Vurulan noktanın etrafında 8 kilometre yarıçapında bir çember çizildiğinde, menzilin Türk sınırına ‘ancak’ değebildiğini görüyoruz. Menzilin Türkiye sınırı ile tek kesişim kümesi ise yukarıda, alandan 4 yönün gösterildiği bölümde hem gösterildiği hem de bahsedildiği gibi, sınırımızda bulunan bir dağın Kuzey Irak’a bakan uçurumundan ibaret.

Vurulan yerin noktasallığı ve 8 kilometre hiç sapmayacak bir havan mermisinin olmayışı sebebiyle bu saldırıyı, diğer tüm verilere ek olarak, Türkiye’nin yapmasının fiziksel olarak imkansız olduğu görülüyor.
Atışın çok daha yakından yapılmış olması senaryosu ise diğerinin aksine mümkün ve çok daha akla yatkın.
TESİSİ VURAN HAVAN TOPLARI NEREDEN ATILDI?
Havanların Türkiye’den atılmış olmasının imkansız olduğunu yukarıda gösterdik. Peki nereden atıldığı konusunda herhangi bir ipucu bulunabilir mi?
Öncelikle, atılan şeyin havan mermisi olduğunu biliyoruz.
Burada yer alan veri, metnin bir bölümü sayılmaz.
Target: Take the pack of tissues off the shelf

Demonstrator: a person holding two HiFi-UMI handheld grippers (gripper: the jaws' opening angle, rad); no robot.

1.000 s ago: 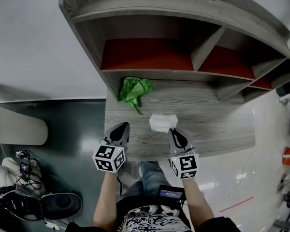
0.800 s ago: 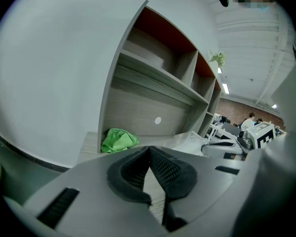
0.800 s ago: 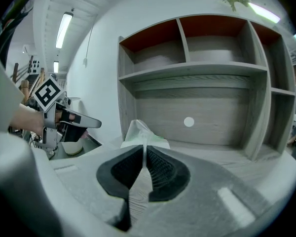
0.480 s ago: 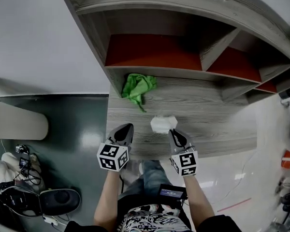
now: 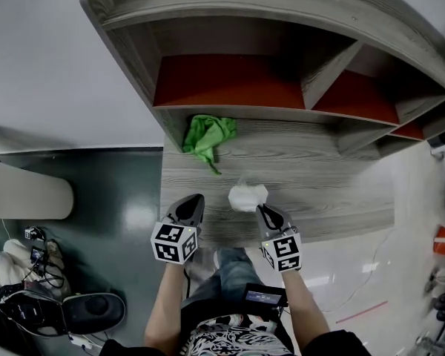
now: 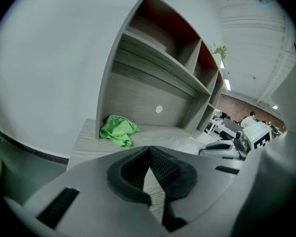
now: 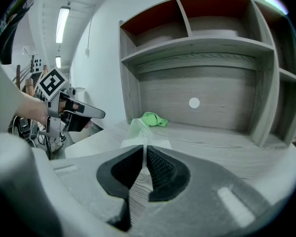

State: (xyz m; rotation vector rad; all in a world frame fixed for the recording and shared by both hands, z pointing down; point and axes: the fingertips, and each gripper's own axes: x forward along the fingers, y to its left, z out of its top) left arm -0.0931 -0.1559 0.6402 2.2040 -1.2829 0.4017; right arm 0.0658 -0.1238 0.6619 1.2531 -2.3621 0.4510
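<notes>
The pack of tissues (image 5: 246, 196) is small and white in a clear wrapper. It is over the grey wooden desk surface (image 5: 326, 176) below the shelves, near the front edge. My right gripper (image 5: 261, 208) is shut on the wrapper's near edge; in the right gripper view the thin plastic (image 7: 138, 130) runs between the closed pads of the right gripper (image 7: 144, 149). Whether the pack rests on the wood I cannot tell. My left gripper (image 5: 196, 199) is level with it to the left, shut and empty, as the left gripper view of the left gripper (image 6: 149, 149) shows.
A crumpled green cloth (image 5: 208, 138) lies at the back left of the desk surface, under the lowest shelf. Red-backed shelf compartments (image 5: 230, 80) rise behind. A dark floor with a bag and cables (image 5: 37, 288) is at the left.
Both grippers have sunk a little toward the desk surface, and the pack has come down with the right one. Both grippers stay shut.
</notes>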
Dolayısıyla, her kim attıysa bunu 8 kilometre yarıçapındaki bir çemberin içinden atmış olmalı.
Vurulan tesisten biraz uzaklaşıp, daha yüksekten uydu fotoğrafları çekip, herhangi bir tuhalık, bir anomali olup olmadığını kontrol ettik.
İlk bakışta bir şey bulunamasa da uydu görüntülerine bazı filtreler uygulayıp tekrar karşılaştırdığımızda tuhaf bir bulguyla karşılaşıyoruz: İkinci bir siyah leke.

(Yukarıda) İlk fotoğraf 20 Temmuz 2022’ye ait. Saldırı olmadan hemen önce.
İkinci fotoğraf ise 23 Temmuz 2022’ye ait. Saldırıdan hemen sonra çekilen bu görüntüde iki adet siyah leke görünüyor.
Solda (vurulan tesis) ve sağda (?) siyahımsı iki lekenin oluştuğu, yukarıdaki karşılaştırmalı GIF’te daha iyi anlaşılıyor.
AYNI ANDA YANMAYA BAŞLAYAN İKİ ALAN
Bu siyah lekeler o alanda otların yanmış olduğunu gösteriyor. Hem de aynı anda.
Şüpheli bölgeye odaklanarak saldırıdan sonra çekilmiş ve filtre uygulanmış Sentinel-2 uydu görüntülerini 3 boyutlu hale getirdik.

Bu sayede bu noktanın bakış açısından vurulan tesis nasıl görünüyor, birbirlerinin konumları ile ilişkisi nedir gibi soruları yanıtlamaya çalıştık.

Duhok’ta vurulan tesis ile aynı anda yanmaya başlayan ve aynı anda sönen bu alan, tesisin görüş açısında değil. Yani iki bölge de birbirini göremiyor. Ancak bir gözcü tarafından detaylı ve canlı olarak izlenebilecek mesafede.
Bu iki bölge birbirine sadece 2,5 kilometre uzaklıkta. Yani nokta atışı bir havan saldırısı yapılabilecek menzilde.

Teröristlerin, Temmuz ayında, kuru otların arasından, sıcak bir yaz gününün en sıcak saatte havan atışı yapmış olduğunu kabul ederek; bu bölgeden saldırı gerçekleştirmiş ve saldırı sırasında bulundukları bölgede yangın çıkarmış olmaları ihtimali zayıf bir ihtimal değil.

O gün orada her ne olduysa, bu şüpheli alan ile ilgisi olabileceği kanaatindeyiz. Türkiye’ye atılan iftiranın katilleri, muhtemelen o gün bu noktadalardı.